PROBLEM TO SOLVE:
Take the lines below beginning at the line that has "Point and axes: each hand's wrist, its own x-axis" and stopping after the line that has "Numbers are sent", and print them exactly as they are, with no other lines.

INFORMATION:
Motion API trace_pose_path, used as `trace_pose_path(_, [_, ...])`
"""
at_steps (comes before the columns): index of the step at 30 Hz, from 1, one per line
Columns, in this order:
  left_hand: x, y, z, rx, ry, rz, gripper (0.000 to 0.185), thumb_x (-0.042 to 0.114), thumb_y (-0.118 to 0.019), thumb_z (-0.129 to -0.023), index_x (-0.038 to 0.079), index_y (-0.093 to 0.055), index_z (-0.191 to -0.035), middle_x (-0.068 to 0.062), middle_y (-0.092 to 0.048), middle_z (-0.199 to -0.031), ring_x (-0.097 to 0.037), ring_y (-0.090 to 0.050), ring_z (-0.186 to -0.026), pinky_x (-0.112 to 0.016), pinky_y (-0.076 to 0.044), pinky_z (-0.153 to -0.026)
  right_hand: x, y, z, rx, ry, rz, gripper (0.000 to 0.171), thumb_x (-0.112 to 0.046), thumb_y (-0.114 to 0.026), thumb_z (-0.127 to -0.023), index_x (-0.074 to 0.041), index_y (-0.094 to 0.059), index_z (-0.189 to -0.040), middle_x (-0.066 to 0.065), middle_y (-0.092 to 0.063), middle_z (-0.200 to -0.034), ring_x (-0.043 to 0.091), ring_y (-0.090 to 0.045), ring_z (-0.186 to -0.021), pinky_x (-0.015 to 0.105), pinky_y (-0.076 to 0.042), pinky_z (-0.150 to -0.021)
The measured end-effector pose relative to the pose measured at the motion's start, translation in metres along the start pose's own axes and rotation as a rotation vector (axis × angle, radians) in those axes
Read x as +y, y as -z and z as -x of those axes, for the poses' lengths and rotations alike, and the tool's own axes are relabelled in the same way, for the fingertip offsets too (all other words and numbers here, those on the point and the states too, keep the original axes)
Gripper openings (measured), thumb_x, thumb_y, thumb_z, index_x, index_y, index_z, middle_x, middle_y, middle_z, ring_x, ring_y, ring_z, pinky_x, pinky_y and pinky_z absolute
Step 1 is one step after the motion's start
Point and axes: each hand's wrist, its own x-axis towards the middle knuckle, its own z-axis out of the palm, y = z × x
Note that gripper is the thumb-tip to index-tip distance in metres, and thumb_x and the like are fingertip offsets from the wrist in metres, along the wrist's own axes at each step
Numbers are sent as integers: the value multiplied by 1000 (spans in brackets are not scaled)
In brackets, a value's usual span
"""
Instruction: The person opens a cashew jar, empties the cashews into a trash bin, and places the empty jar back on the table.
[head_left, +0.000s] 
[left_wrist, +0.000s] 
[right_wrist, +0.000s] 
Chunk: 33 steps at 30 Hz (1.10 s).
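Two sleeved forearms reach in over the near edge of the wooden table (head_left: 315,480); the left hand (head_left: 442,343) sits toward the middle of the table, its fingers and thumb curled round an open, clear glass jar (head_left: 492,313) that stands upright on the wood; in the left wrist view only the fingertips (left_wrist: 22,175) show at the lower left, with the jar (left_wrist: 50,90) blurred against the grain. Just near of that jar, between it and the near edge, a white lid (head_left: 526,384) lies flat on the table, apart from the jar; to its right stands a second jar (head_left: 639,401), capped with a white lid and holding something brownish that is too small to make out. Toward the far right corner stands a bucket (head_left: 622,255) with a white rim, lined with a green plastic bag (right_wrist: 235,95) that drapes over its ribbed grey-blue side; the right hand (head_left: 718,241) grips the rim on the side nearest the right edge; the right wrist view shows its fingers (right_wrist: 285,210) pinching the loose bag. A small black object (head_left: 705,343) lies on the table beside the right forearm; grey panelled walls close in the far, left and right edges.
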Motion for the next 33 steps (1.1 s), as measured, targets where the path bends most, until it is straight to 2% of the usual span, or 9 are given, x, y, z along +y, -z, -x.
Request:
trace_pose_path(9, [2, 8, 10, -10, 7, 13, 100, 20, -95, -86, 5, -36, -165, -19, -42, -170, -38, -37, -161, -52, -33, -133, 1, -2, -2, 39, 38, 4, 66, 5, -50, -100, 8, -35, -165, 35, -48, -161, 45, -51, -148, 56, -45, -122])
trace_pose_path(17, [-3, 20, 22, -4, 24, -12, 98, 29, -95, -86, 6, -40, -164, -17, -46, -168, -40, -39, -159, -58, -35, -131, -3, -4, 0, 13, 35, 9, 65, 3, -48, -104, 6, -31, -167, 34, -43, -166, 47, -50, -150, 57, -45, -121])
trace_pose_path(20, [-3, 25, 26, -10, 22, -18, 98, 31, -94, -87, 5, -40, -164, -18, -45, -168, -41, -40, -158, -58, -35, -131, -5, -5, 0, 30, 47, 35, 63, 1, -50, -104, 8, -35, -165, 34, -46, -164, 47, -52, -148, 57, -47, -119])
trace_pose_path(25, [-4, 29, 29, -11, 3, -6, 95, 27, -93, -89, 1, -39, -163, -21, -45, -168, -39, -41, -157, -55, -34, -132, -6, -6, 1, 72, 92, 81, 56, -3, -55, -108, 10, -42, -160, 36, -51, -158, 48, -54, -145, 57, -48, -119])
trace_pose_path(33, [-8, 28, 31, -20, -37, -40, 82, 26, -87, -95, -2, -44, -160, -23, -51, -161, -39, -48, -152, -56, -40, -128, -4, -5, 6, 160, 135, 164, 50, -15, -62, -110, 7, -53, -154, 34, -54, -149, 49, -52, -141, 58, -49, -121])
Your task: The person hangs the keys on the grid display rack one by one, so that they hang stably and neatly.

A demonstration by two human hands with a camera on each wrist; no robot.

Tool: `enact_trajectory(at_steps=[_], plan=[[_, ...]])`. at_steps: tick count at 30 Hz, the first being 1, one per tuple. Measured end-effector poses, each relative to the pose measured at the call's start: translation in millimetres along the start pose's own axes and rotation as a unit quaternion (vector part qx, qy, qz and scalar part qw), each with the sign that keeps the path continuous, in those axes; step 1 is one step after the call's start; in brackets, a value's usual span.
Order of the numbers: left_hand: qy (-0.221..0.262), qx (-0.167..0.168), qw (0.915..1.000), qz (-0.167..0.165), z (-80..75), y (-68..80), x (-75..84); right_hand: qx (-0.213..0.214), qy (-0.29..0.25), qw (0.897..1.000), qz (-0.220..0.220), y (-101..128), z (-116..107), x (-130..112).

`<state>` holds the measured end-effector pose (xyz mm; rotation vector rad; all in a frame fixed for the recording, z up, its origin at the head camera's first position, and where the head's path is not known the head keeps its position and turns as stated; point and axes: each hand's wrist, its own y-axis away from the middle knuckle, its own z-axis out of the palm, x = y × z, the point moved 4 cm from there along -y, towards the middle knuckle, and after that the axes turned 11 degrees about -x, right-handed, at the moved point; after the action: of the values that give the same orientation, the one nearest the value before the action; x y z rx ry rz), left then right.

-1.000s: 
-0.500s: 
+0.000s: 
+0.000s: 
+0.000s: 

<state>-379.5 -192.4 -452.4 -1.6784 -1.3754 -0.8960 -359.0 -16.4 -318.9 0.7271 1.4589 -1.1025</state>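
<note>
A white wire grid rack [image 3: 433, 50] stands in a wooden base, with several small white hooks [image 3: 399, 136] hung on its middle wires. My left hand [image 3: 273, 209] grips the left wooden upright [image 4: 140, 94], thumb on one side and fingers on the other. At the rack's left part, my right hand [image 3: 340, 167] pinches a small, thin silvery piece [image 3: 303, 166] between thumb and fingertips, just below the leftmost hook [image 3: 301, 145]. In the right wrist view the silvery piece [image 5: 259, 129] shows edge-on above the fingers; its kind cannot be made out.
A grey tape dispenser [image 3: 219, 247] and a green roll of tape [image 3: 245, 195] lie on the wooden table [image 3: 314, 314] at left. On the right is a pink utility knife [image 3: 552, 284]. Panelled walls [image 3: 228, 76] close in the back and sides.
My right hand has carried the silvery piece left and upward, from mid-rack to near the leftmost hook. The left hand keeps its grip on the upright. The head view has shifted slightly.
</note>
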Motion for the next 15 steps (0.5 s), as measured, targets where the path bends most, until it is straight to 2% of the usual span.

WRITTEN SOLUTION:
Point and axes: each hand's wrist, its own x-axis towards the middle knuckle, its own z-axis out of the palm, y = z × x
Note that gripper is the thumb-tip to index-tip distance in metres, and thumb_x and the like are fingertip offsets from the wrist in metres, along the wrist's own axes at each step
Numbers are sent as integers: the value multiplied by 1000 (spans in brackets are not scaled)

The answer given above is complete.